Un mouvement de grève appelé ‘silence radio ‘a été déclenché hier, à partir de 13 h, par les aiguilleurs du ciel des dix Etats membres de l’Asecna. Et cela pour une durée de trois jours s’ils n’obtiennent pas une ‘oreille attentive de la direction générale’ au sujet de leurs préoccupations. Ainsi donc, l’espace aérien de plusieurs pays membres de l’Asecna a été fermé à la navigation aérienne à cause de cette grève, la première du genre depuis la mise sur pied de l’agence communautaire.
Une situation jugée ‘scandaleuse’ et comme étant ‘un désaveu du personnel de l’Asecna vis-à -vis de la gestion du directeur général et du président du Conseil d’administration’ par Farba Senghor, le ministre de l’Artisanat et des Transports aériens. Ce dernier a tenu une conférence de presse à son ministère hier pour se féliciter du fait exceptionnel que ‘les contrôleurs aériens sénégalais n’ont pas suivi le mouvement’. Ainsi, Farba Senghor a tenu à rassurer ‘les usagers de l’air et l’opinion nationale et internationale, que l’aéroport international Léopold Sédar Senghor fonctionne normalement ; toutes les dispositions ayant été prises pour assurer la continuité du service et empêcher toute paralysie de notre espace aérien depuis plusieurs semaines’. ‘Dès qu’il a été informé de la situation, le chef de l’Etat a donné les instructions au Premier ministre pour que le Sénégal apporte son appui aux pays membres en gérant les espaces aériens supérieurs abandonnés à leur propre sort. C’est dans ce sens que le Sénégal est en train d’assurer le fonctionnement du trafic continu au niveau des espaces aériens supérieurs de la Mauritanie, du Mali et de la Côte d’Ivoire’, ajoute-t-il, non pince sans rire. ‘Ironie de l’histoire, c’est le Sénégal qui appuie la Côte d’Ivoire où l’Intersyndicale avait demandé le transfert de la Fir’, raille encore le ministre de l’Artisanat et des Transports aériens.

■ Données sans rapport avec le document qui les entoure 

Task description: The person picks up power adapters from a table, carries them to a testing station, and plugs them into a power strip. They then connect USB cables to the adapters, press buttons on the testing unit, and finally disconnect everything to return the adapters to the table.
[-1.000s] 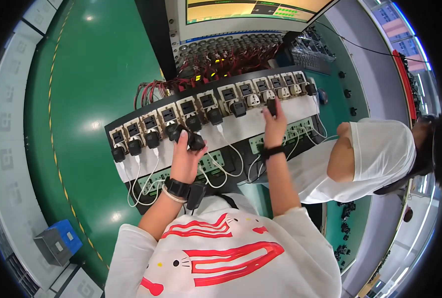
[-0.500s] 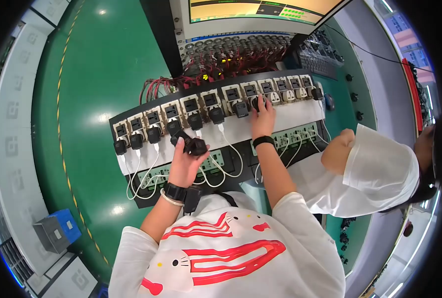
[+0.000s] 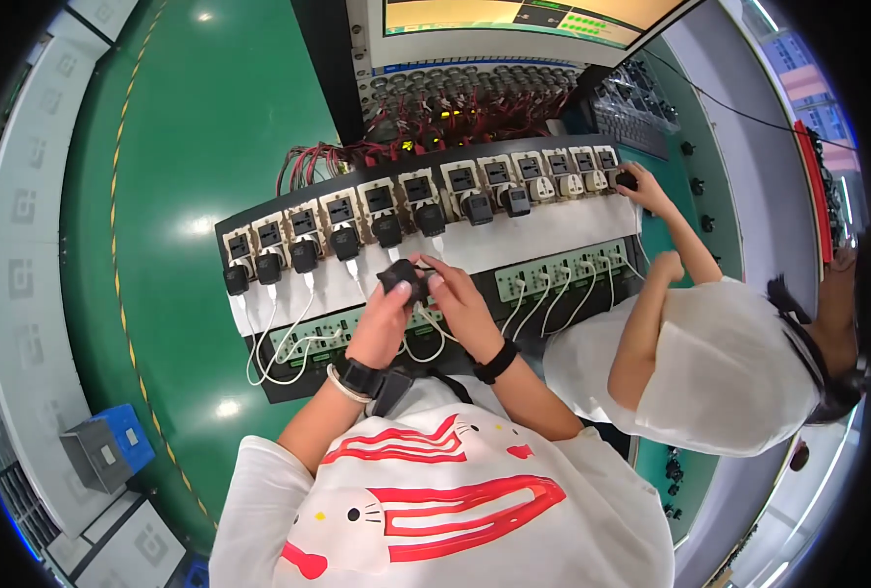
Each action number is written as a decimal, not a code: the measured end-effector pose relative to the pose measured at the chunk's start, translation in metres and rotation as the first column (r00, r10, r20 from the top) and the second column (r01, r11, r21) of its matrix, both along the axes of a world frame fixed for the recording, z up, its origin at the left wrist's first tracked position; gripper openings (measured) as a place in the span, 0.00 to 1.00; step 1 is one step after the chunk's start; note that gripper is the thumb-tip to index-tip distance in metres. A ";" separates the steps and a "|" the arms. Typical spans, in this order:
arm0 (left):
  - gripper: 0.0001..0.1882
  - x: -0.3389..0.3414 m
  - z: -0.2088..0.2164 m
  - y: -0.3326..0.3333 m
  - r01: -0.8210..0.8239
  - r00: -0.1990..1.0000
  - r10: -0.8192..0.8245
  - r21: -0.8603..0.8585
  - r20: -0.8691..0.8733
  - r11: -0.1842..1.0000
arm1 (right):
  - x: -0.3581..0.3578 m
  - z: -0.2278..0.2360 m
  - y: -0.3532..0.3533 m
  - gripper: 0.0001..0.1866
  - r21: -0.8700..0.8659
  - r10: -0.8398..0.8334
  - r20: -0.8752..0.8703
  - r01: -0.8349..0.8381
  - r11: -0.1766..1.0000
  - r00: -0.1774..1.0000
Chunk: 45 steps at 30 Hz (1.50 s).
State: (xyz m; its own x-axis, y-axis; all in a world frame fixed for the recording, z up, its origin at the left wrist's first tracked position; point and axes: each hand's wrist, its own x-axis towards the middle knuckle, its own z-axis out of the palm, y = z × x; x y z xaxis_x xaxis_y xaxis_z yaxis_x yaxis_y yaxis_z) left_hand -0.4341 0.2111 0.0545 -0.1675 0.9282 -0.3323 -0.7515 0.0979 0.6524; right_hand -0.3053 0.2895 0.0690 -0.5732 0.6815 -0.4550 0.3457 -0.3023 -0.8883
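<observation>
In front of my chest, over the near side of the socket board (image 3: pixel 563 227), my left hand (image 3: pixel 381 331) is closed round black power adapters (image 3: pixel 399 278); how many is hidden. My right hand (image 3: pixel 463 312) meets it there, its thumb and fingers closed on one adapter of that bunch. Along the board runs a row of sockets with black adapters plugged in, among them a middle adapter (image 3: pixel 478 208) and its right neighbour (image 3: pixel 515 201), both without a cable. Several adapters further left have white cables plugged into them.
A co-worker's hand (image 3: pixel 651 192) is at a black adapter (image 3: pixel 628 180) at the row's right end. Nearer lies a green port strip (image 3: pixel 551 277) with white cables. Behind the board stand red wiring (image 3: pixel 313 169) and a monitor (image 3: pixel 514 22). A keyboard (image 3: pixel 633 134) lies beyond.
My right hand has left the socket row, where an adapter now sits, and come back to the adapters in my left hand. The co-worker's arm has reached out to the row's right end.
</observation>
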 end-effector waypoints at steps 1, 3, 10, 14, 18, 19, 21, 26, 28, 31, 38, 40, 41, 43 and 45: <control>0.25 0.001 0.002 0.000 0.003 1.000 -0.003 -0.001 0.001 1.000 | 0.002 -0.003 -0.002 0.29 -0.001 -0.003 0.001 0.003 1.000 1.000; 0.27 0.003 0.003 0.002 0.025 0.984 -0.029 0.025 0.173 0.999 | 0.009 -0.006 -0.006 0.29 0.238 0.097 -0.216 -0.044 0.970 0.972; 0.22 0.001 -0.001 0.004 0.072 0.989 -0.082 0.080 0.126 0.994 | 0.021 -0.010 -0.004 0.29 -0.097 -0.067 -0.369 0.033 0.995 0.927; 0.22 0.001 0.005 0.009 0.052 0.982 -0.062 0.062 0.179 0.997 | 0.024 0.002 -0.001 0.34 0.120 0.098 -0.290 -0.065 0.991 0.952; 0.23 -0.010 0.001 0.008 0.071 0.918 -0.086 0.053 0.387 0.996 | 0.029 0.004 0.012 0.30 0.389 0.254 -0.086 -0.202 0.899 0.963; 0.22 -0.012 0.000 0.009 0.101 0.887 -0.117 0.059 0.446 0.993 | 0.031 0.004 0.018 0.26 0.386 0.162 -0.110 -0.108 0.916 0.981; 0.22 -0.020 0.006 0.008 0.115 0.918 -0.112 0.017 0.381 0.993 | 0.044 -0.011 0.049 0.19 0.422 -0.108 -0.044 0.117 0.899 0.993; 0.22 -0.032 0.005 0.001 0.074 0.995 -0.066 -0.105 0.075 0.992 | 0.088 -0.042 0.158 0.26 0.821 -0.667 0.285 0.184 0.540 0.688; 0.23 -0.031 0.004 -0.003 -0.004 1.000 0.004 -0.172 0.003 0.985 | 0.090 -0.045 0.167 0.26 0.800 -0.647 0.376 0.120 0.588 0.663; 0.24 -0.027 0.004 -0.005 0.003 0.987 -0.036 -0.210 -0.154 0.978 | 0.091 -0.039 0.172 0.26 0.744 -0.605 0.503 0.047 0.667 0.617; 0.25 -0.024 0.012 0.008 0.015 0.916 -0.106 -0.229 -0.387 0.973 | 0.075 -0.020 0.179 0.23 0.619 -0.465 0.729 -0.194 0.761 0.502; 0.25 -0.026 0.014 0.010 0.017 0.910 -0.106 -0.219 -0.402 0.976 | 0.077 -0.022 0.184 0.22 0.580 -0.429 0.754 -0.196 0.791 0.497; 0.25 -0.027 0.015 0.011 0.006 0.907 -0.097 -0.216 -0.410 0.976 | 0.077 -0.024 0.185 0.21 0.589 -0.446 0.741 -0.165 0.791 0.502; 0.25 -0.029 0.013 0.010 -0.006 0.904 -0.089 -0.220 -0.419 0.976 | 0.074 -0.029 0.186 0.20 0.592 -0.458 0.730 -0.136 0.794 0.507; 0.25 -0.031 0.004 0.009 -0.039 0.817 -0.050 -0.141 -0.575 0.989 | 0.069 -0.034 0.189 0.20 0.623 -0.494 0.760 -0.253 0.741 0.423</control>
State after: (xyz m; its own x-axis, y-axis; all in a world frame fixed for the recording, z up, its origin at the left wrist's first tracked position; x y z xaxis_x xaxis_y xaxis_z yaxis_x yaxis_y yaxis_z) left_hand -0.4649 0.2203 0.0588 -0.3644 0.8807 -0.3027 -0.2417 0.2245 0.9440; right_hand -0.2363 0.4789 0.0348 -0.0189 0.9951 -0.0969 0.9956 0.0099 -0.0931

Parlant des revendications des aiguilleurs du ciel de l’espace Asecna et qui ont pour nom insuffisance des moyens de communication et de visualisation, absence de formation adéquate pour le personnel technique, manque de stratégies pour la formation et l’investissement et application sélective et arbitraire des résolutions du Comité des ministres par la direction générale, Farba Senghor est d’avis que ces ‘motifs avancés recoupent essentiellement les préoccupations du gouvernement du Sénégal’. Et aux yeux du ministre, ces manquements, conjugués à l’absence de vision stratégique, sont à l’origine de la grève déclenchée hier par les contrôleurs du ciel ainsi que la situation conflictuelle entre les travailleurs et la direction générale d’une part et d’autre part entre les Etats membres, particulièrement le Sénégal. Sans mettre de gants, Farba Senghor accuse le directeur général, le Nigérien Youssouf Mouhamat, et le Pca, le Français Jacques Courbin, de profiter de cette situation pour faire main basse sur les ressources de l’Asecna. ‘Le directeur général entretient des relations insidieuses avec les Etats membres et le personnel’, fustige-t-il. C’est ce qui fait penser à Farba Senghor que l’avenir de l’Asecna est en train d’être hypothéqué parce que ses décideurs et ses gestionnaires ne prennent pas les mesures idoines pour répondre à l’attente des Etats, de ses partenaires et surtout de son personnel.
C’est la raison pour laquelle, dira le ministre de l’Artisanat et des Transports aériens, ‘les Etats membres doivent prendre leurs responsabilités et en tirer toutes les conséquences afin de permettre à l’agence communautaire d’amorcer une grande restructuration avant qu’il ne soit tard et procéder sans délai au remplacement d’une part du directeur général par un autre Nigérien pour poursuivre son mandat et d’autre part, du président du Conseil d’administration Jacques Courbin qui a usurpé sa reconduction par un autre Français pour poursuivre également le mandat’.